Chapter 3. Data Preprocessing

Real-world observations are usually noisy and inconsistent, with missing data. No classification, regression, or clustering model can extract reliable information from data that has not been cleansed, filtered, or analyzed.

Data preprocessing consists of cleaning, filtering, transforming, and normalizing raw observations using statistics in order to correlate features or groups of features, identify trends, model, and filter out noise. The purpose of cleansing raw data is twofold:

  • Identify flaws in raw input data
  • Provide unsupervised or supervised learning with a clean and reliable dataset

You should not underestimate the power of traditional statistical analysis methods to infer and classify information from textual or unstructured data.

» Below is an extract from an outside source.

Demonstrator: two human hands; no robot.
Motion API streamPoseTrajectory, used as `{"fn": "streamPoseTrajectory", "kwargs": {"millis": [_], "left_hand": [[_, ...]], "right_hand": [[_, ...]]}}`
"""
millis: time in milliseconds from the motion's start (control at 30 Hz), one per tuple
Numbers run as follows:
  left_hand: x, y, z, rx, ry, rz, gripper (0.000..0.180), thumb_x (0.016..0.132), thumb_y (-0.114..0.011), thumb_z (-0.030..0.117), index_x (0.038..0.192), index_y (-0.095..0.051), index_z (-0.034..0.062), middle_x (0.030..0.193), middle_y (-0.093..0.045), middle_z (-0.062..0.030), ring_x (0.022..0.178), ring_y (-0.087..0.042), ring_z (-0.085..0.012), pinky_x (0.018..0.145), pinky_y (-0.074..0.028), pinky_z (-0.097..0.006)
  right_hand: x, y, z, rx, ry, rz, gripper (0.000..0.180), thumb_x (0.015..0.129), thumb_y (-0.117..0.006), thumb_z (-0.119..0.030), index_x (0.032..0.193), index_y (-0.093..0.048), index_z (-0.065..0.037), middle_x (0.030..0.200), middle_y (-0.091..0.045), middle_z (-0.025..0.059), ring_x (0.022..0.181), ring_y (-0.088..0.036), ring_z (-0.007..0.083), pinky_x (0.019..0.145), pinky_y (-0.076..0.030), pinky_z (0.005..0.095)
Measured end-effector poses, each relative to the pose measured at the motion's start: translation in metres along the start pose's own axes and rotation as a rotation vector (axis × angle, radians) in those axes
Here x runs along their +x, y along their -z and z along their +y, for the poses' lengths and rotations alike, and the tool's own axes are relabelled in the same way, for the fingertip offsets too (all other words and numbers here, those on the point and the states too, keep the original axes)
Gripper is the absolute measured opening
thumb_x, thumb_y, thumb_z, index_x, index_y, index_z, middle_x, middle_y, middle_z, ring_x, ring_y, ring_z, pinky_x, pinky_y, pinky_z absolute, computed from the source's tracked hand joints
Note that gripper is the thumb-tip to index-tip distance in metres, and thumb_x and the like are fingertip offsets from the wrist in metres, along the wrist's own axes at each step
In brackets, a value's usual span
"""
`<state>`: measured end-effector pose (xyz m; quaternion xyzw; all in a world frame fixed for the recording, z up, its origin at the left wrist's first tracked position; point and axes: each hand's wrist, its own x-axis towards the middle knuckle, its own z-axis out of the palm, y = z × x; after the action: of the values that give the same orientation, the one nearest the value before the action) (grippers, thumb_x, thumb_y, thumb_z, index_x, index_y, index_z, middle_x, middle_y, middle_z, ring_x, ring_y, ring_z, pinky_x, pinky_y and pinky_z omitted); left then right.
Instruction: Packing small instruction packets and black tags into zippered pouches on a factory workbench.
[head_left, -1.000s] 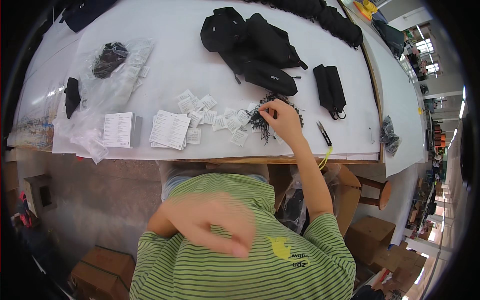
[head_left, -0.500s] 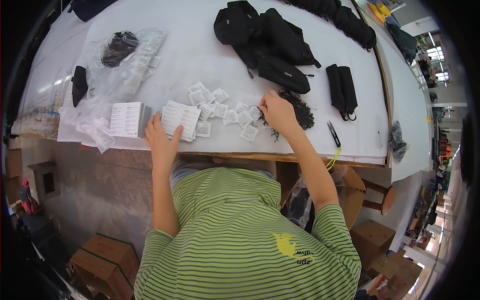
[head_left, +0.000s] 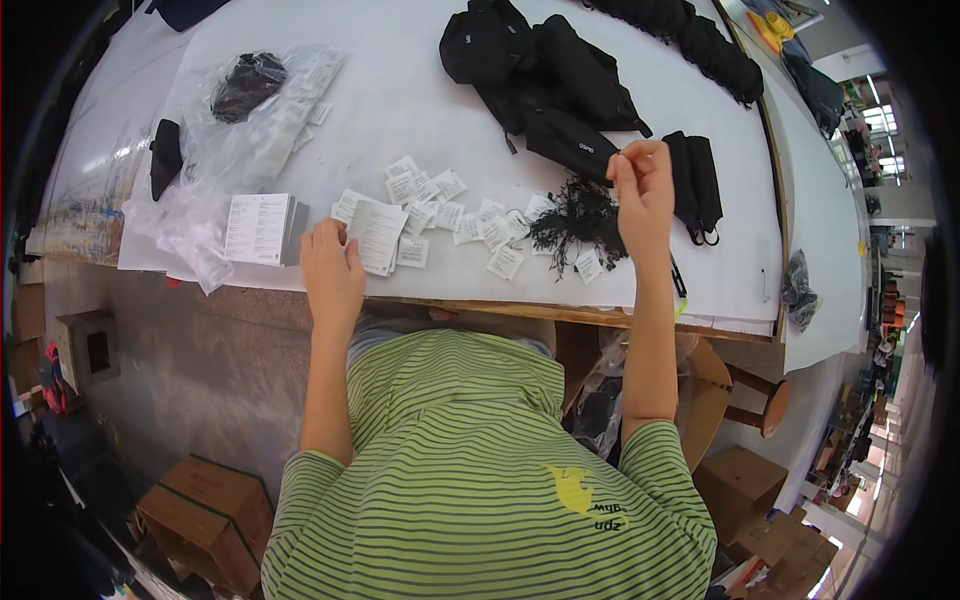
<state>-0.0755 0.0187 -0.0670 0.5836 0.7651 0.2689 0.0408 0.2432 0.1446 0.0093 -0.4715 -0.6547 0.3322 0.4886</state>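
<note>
My left hand (head_left: 333, 265) is at the left edge of some white printed cards (head_left: 375, 237), its fingers curled and pinched on a card there. To its left stands a thick stack of white cards (head_left: 258, 230). My right hand (head_left: 645, 195) is raised with thumb and fingertips pinched, in front of the black pouches; what it holds is too thin to make out. Below and left of it lies a tangled heap of black strings (head_left: 578, 222), with a small white tag (head_left: 588, 265) at its near edge. Several small white tags (head_left: 467, 229) spread between the cards and strings.
Black pouches (head_left: 572, 143) lie piled at the back, with a black pair (head_left: 693, 180) at the right. Thread snips (head_left: 678, 277) are partly hidden behind my right forearm. Clear plastic bags (head_left: 250, 140) cover the table's left. Its wooden front edge (head_left: 520, 310) borders my body.
My right hand has moved right and up from the tags and strings, still pinched. My left fingers have curled in at the cards' edge. Tags by the strings now show.
</note>
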Motion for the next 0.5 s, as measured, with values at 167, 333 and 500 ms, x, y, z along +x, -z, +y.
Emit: {"fn": "streamPoseTrajectory", "kwargs": {"millis": [167, 333, 500], "left_hand": [[0.000, 0.016, 0.031, -0.426, 0.324, -0.261, 0.019, 0.093, -0.049, 0.009, 0.108, -0.041, 0.0006, 0.091, -0.055, -0.0187, 0.081, -0.056, -0.0320, 0.071, -0.044, -0.038], [-0.009, 0.026, 0.058, -0.828, 0.264, -0.249, 0.033, 0.093, -0.052, 0.012, 0.119, -0.035, 0.0028, 0.100, -0.057, -0.0170, 0.092, -0.057, -0.0233, 0.080, -0.044, -0.033], [-0.015, 0.037, 0.095, -0.874, 0.024, -0.186, 0.060, 0.082, -0.071, 0.018, 0.127, -0.033, 0.0054, 0.109, -0.057, -0.0138, 0.100, -0.056, -0.0198, 0.089, -0.043, -0.031]], "right_hand": [[0.001, 0.018, -0.056, 0.081, 0.235, 0.253, 0.017, 0.091, -0.049, 0.002, 0.106, -0.044, -0.004, 0.077, -0.054, 0.0044, 0.063, -0.042, 0.0071, 0.060, -0.036, 0.0201], [-0.002, 0.020, -0.078, 0.014, 0.099, 0.200, 0.021, 0.090, -0.049, 0.002, 0.110, -0.043, -0.003, 0.077, -0.055, 0.0053, 0.066, -0.046, 0.0084, 0.061, -0.037, 0.0204], [-0.019, 0.012, -0.112, 0.111, 0.103, 0.124, 0.032, 0.087, -0.051, 0.003, 0.116, -0.040, -0.003, 0.076, -0.056, 0.0046, 0.070, -0.051, 0.0083, 0.063, -0.038, 0.0192]]}}
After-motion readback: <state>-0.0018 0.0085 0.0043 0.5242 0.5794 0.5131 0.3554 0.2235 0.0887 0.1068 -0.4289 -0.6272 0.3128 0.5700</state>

In this chapter, you will learn how to to the following:

  • Apply commonly used moving average techniques to detect long-term trends in a time series
  • Identify market and sector cycles using the discrete Fourier series
  • Leverage the discrete Kalman filter to extract the state of a linear dynamic system from incomplete and noisy observations

Time series in Scala

The majority of examples used to illustrate the different machine algorithms in the book deal with time series or sequential, time-ordered sets of observations.

Context bounds

The algorithms presented in this chapter are applied to time series with a single variable of type Double. Therefore we need a mechanism to convert implicitly a given type T to a Double. Scala provides developers with such design: context bounds [3:1]:

  trait ToDouble[T] { def apply(t: T): Double }
  implicit val str2Double = new ToDouble[String] {
     def apply(s: String): Double = s.toDouble
  }

Types and operations

The Defining primitives types section under Source code in Chapter 1, Getting Started introduced the types for time series of single variable, Vector[T], and multiple variables, Vector[Array[T]].

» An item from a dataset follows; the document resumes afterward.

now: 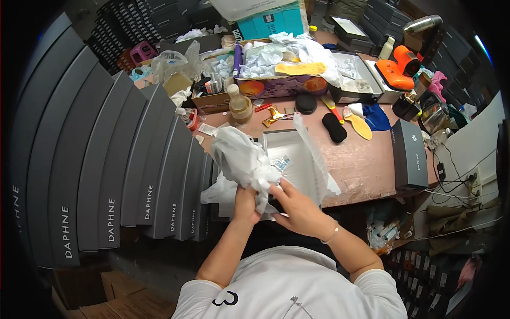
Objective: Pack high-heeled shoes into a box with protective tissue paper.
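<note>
The view looks steeply down and forward from the wearer's head, through the left of two wide fisheye cameras worn side by side. The white shirt (265,279) fills six o'clock, close below the lens, with the forearms (226,252) rising from seven and five o'clock to the fingers (287,192) near the centre. The surface (366,175) spreads between ten and three o'clock; tall grey boxes (95,159) at nine o'clock stand very near, curving along the rim, while dark stacked boxes (125,32) at eleven o'clock sit farther off
</note>
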`<state>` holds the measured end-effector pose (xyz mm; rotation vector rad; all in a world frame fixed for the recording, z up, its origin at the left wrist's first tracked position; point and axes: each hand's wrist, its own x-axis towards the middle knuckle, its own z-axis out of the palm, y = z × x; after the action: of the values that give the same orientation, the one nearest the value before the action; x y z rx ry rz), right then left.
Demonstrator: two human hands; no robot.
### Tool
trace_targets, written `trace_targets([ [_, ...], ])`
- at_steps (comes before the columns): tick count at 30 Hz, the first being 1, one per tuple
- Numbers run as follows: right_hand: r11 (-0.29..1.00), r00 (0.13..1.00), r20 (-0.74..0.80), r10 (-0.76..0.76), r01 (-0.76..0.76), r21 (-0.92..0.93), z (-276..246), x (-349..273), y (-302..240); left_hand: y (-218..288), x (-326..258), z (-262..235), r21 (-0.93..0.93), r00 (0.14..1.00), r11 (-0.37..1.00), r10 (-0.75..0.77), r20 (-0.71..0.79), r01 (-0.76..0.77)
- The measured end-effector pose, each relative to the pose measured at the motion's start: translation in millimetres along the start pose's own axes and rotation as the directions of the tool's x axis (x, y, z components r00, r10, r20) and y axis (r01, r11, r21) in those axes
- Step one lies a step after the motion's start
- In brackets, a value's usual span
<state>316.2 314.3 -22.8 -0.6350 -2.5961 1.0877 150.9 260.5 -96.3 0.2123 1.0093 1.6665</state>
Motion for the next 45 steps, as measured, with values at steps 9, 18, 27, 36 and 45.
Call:
trace_targets([
  [9, 0.955, 0.974, -0.151, -0.166, 0.197, 0.22, 14.5, -4.9, 42.7, 59.5, 2.4, 0.0, -0.223, 0.977, 0.953, 0.211, 0.012, -0.203],
  [18, 0.995, 0.981, -0.186, -0.06, 0.074, 0.068, -28.2, -34.9, 53.1, 110.2, 56.9, 61.9, 0.081, 0.915, 0.919, 0.369, 0.165, -0.385],
  [27, 0.98, 0.918, -0.363, -0.163, 0.108, -0.167, -20.0, -30.0, 100.5, 166.9, 41.2, 157.2, -0.037, 0.701, 0.706, 0.707, 0.093, -0.707],
  [36, 0.983, 0.778, -0.601, 0.183, -0.153, 0.102, -7.6, -33.2, 158.0, 46.6, 1.8, 68.1, 0.626, 0.709, 0.362, 0.511, 0.487, -0.691],
  [45, 0.801, 0.875, -0.192, -0.444, 0.291, -0.523, -55.7, -38.9, 109.9, 56.9, 25.9, 14.5, 0.183, 0.697, 0.896, -0.433, 0.571, 0.405],
])
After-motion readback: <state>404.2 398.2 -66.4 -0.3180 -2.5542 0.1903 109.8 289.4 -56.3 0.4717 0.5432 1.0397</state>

A time series of observations is a vector (type Vector) of observation elements:

  • Of type T in the case of a single-variable/feature observation
  • Of type Array[T] for observations with more than one variable/feature

A time series of labels or expected values is a single-variable vector for which elements may have a primitive type of Int for classification and Double for regression.

A time series of labeled observations is a pair of a vector of observations and a vector of labels:

Types and operations

Visualization of the single feature and multi features observations

The two generic types for time series, Vector[T] and Vector[Array[T]], will be used as the two primary classes for input data, from now on.

Note

Labeled observations structure:

Throughout the book, labeled observations are defined either as a pair of a vector of observations and a vector of labels/expected value or as a vector of pair of {observation, label/expected value}.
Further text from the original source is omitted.